Friday, January 10, 2014

She Who Remembers by Linda Lay Shuler

I'm reasonably sure that I read this many years ago. It came out in 1988 while we were still overseas, but they kept the fiction on the shelves at the BX pretty current. Doesn't really matter. It is inevitable, I suppose, to compare it to the Jean Auel Clan of the Cave Bear series - prehistory, native tribes and all that. It has been a long time since I read the Auel books, but it seems to me that they were set much earlier in prehistory than this one. Again, I seem to remember that they were back ice age and Bering land bridge sort of setting - hominids had not quite settled down to homo sapiens yet, neanderthals and such running about. This is up in the thirteenth century CE, with European invasions already in progress - well, at least the vikings.

It is clearly set in the desert southwest - it is probably possible to recognize the landmarks and the layout of the cliff dwellings and pueblos where the action takes place. The descriptions certainly sounded familiar to me. Certainly in that aspect, Shuler's research is impeccable. It is set before the disappearance of the Anasazi, and she has set things up in line with the most logical explanation of their departure. No alien spaceships or plagues, just climate shift and poor crop management, but all of that is in the future for the folks in the story.

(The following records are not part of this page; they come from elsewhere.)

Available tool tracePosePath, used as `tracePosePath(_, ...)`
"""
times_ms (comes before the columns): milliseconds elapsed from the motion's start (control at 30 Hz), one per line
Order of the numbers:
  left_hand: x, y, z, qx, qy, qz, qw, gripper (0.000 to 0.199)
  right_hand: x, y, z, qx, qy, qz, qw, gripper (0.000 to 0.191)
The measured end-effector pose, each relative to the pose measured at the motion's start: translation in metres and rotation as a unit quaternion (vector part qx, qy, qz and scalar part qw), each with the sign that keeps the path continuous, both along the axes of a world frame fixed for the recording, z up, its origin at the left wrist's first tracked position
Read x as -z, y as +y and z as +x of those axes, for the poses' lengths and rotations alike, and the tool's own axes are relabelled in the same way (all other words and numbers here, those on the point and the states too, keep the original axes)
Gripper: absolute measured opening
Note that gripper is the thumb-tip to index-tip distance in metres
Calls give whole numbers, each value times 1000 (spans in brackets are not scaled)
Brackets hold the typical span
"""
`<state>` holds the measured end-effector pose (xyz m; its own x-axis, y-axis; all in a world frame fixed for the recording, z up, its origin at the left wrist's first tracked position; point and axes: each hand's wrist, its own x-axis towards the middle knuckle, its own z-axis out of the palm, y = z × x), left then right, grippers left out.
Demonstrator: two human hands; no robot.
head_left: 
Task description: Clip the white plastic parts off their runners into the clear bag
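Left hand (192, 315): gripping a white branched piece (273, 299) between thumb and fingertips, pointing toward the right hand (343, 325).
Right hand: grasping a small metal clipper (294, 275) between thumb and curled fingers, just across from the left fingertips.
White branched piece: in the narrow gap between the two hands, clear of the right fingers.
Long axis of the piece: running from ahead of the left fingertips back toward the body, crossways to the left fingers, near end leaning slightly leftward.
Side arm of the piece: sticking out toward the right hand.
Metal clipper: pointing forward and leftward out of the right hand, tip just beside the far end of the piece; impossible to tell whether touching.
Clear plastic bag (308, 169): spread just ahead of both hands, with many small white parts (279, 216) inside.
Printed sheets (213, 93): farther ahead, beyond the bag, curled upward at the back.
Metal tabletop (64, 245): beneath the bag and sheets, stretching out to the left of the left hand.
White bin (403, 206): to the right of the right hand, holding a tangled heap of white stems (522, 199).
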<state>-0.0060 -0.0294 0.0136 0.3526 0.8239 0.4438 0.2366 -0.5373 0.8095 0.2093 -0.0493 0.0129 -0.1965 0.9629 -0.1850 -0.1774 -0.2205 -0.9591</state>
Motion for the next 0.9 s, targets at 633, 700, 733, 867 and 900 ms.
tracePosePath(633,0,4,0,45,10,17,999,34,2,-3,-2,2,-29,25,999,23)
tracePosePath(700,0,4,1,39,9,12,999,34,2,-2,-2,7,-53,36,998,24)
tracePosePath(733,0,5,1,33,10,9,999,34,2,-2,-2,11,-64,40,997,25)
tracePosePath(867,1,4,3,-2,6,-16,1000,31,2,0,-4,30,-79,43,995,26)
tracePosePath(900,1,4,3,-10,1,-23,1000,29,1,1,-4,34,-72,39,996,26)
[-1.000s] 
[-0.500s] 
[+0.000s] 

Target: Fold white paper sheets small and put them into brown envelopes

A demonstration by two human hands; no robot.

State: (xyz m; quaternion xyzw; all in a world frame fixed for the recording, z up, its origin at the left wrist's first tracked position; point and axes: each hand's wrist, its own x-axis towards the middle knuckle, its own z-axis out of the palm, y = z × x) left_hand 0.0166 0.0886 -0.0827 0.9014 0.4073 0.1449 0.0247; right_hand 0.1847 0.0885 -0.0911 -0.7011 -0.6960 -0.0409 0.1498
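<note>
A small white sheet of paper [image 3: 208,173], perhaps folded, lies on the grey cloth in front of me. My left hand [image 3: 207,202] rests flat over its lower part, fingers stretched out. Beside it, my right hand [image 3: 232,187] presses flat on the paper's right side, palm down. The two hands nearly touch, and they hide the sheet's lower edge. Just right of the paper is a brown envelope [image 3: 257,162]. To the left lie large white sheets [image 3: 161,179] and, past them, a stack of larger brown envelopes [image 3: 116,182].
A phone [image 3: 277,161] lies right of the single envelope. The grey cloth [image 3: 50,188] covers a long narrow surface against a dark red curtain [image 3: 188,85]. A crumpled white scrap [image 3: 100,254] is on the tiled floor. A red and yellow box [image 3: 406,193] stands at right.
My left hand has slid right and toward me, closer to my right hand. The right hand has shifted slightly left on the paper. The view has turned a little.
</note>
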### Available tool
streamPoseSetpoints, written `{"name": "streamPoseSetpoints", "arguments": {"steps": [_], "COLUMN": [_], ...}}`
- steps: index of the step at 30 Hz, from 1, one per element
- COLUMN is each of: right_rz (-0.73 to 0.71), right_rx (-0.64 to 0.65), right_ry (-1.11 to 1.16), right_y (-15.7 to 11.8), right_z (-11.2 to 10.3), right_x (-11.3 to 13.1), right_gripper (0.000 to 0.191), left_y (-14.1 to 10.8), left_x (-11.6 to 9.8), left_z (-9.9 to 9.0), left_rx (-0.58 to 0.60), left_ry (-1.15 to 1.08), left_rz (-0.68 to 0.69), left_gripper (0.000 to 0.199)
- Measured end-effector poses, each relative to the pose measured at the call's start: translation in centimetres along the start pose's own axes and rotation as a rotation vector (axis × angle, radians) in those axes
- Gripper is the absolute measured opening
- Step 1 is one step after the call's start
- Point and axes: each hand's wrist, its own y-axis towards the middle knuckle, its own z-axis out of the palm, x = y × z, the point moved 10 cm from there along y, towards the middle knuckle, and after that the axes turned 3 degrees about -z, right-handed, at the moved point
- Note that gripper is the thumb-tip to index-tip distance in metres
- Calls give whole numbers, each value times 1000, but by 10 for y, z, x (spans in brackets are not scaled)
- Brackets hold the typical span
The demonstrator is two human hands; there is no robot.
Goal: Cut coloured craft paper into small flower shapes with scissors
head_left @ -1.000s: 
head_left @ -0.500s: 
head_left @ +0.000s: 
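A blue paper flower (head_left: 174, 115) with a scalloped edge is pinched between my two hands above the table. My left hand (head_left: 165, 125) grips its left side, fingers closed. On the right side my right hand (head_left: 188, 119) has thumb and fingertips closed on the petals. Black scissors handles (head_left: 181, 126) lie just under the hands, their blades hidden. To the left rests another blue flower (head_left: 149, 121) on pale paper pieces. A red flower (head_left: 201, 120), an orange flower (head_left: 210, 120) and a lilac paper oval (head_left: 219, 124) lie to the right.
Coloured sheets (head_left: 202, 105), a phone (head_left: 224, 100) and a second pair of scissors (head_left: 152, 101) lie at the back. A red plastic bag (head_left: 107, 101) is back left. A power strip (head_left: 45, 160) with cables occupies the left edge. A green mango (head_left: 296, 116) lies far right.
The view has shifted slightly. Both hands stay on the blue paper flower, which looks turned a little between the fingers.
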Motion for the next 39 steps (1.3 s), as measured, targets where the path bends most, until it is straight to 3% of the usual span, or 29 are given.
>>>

The general descriptions of life on the mesas is as well-done as the geography and physical setting - all very much in line with what is known about the pueblo cultures of the period - made fascinating reading. To me, more fascinating than the rather improbable story of Kwani and Kokopelli, but I guess you can't have everything. It was an interesting treatment of the mythic Kokopelli; she made him a Toltec wanderer who was unwilling to settle down back in Mexico.

I never got around to reading the other two books in the series back in the whenevers, but I got them this time - Kindle cheap books are hard to resist - but I don't feel any particular urgency about "what happens next" so it may be a while before I get back to them.